• WHAT IS REQUIRED: Whenever a line of the listing contains the string "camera", return that line.

START DATASET EXTRACT

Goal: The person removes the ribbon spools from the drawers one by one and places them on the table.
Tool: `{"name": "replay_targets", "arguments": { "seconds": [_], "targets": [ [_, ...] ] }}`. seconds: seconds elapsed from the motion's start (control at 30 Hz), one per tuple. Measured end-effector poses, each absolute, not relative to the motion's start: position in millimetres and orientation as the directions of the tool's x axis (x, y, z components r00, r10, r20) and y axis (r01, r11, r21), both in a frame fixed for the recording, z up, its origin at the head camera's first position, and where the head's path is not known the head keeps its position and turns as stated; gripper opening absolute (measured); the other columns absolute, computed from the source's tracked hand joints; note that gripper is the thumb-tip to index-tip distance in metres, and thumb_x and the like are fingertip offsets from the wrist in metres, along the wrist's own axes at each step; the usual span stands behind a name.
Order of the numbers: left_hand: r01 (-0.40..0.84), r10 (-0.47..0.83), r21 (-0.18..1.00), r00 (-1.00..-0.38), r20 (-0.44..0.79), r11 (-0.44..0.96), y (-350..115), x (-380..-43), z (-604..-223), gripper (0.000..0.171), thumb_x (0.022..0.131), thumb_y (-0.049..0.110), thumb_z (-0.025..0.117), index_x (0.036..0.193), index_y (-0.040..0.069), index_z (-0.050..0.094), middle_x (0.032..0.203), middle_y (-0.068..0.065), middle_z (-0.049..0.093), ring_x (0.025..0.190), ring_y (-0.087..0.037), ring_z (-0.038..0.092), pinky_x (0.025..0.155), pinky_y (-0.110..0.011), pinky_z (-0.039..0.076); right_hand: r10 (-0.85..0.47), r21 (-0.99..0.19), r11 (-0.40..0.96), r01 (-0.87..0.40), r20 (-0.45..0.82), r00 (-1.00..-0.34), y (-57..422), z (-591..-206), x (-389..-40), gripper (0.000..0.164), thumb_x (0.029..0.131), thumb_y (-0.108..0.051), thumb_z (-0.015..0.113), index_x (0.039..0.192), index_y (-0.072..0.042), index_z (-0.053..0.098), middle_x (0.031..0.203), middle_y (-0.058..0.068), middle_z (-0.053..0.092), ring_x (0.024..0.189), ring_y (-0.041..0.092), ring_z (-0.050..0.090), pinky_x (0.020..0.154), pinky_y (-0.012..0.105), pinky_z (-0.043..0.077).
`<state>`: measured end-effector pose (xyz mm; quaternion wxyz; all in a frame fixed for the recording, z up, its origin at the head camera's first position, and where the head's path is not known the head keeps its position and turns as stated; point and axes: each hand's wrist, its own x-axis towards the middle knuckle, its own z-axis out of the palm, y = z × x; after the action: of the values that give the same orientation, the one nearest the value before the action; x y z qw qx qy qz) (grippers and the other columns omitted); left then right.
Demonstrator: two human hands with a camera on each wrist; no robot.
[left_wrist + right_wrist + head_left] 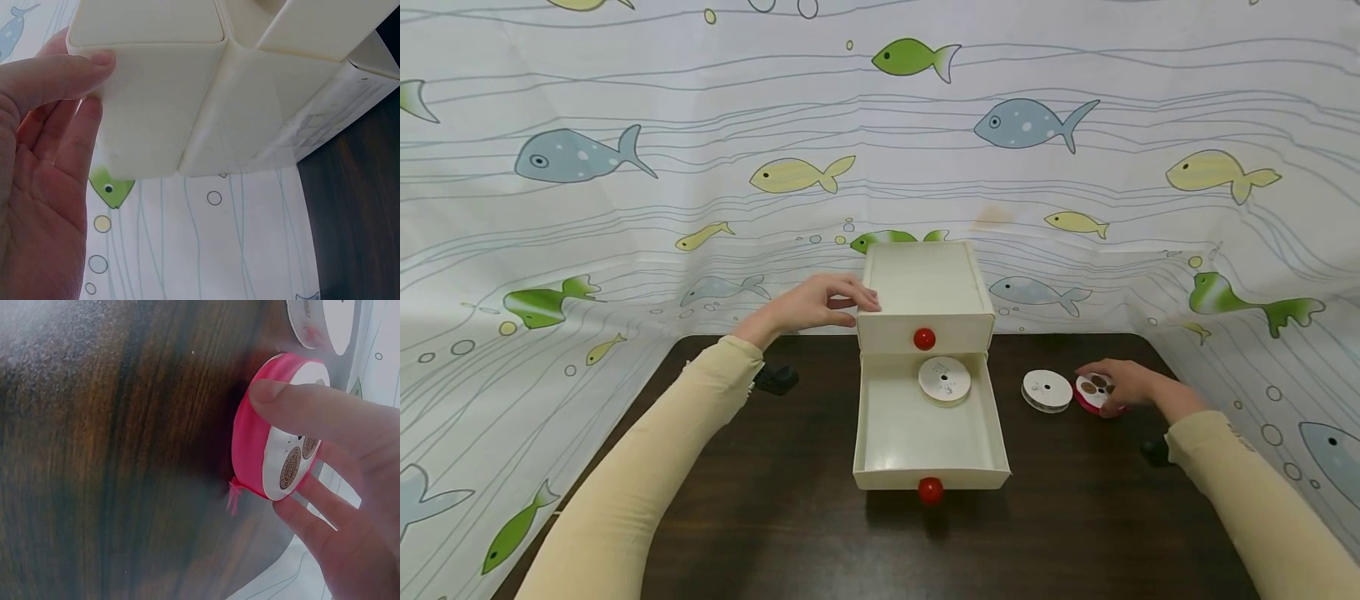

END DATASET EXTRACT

• RESPONSE TO THE TASK:
Tool: `{"name": "replay_targets", "arguments": { "seconds": [_], "targets": [ [_, ...] ] }}`. seconds: seconds elapsed from the motion's start (control at 30 Hz), one per tuple. Measured end-effector poses, each absolute, not relative to the motion's start: position in millimetres and orientation as the directions of the tool's x axis (x, y, z components r00, r10, r20) and y axis (r01, r11, r21), both in a frame fixed for the recording, z up, its origin at the head camera's first position, and where the head's path is not known the head keeps its position and turns as stated; gripper opening absolute (measured); the other columns absolute, computed from the source's tracked hand joints; note that gripper is the thumb-tip to index-tip distance in metres, and thumb_x and the like are fingertip offsets from the wrist in metres, along the wrist's own axes at each step; the usual span stands behind a name.
`<state>`: measured end-effector pose (xyz mm; quaternion wxyz; all in a frame fixed for the recording, z up, its origin at the head camera's first position, and where the head's path is not known the head keeps its position and turns as stated; point and axes: each hand's wrist, its own x-axis towards the middle knuckle, its own z-axis out of the palm, y = z × x; after the action: of the values that give the same orientation, the one nearest the value before the action; x y z qw qx qy qz) (grippers and the other columns omitted); left then right.
Demonstrator: two human hands with a camera on each wrist; no robot.

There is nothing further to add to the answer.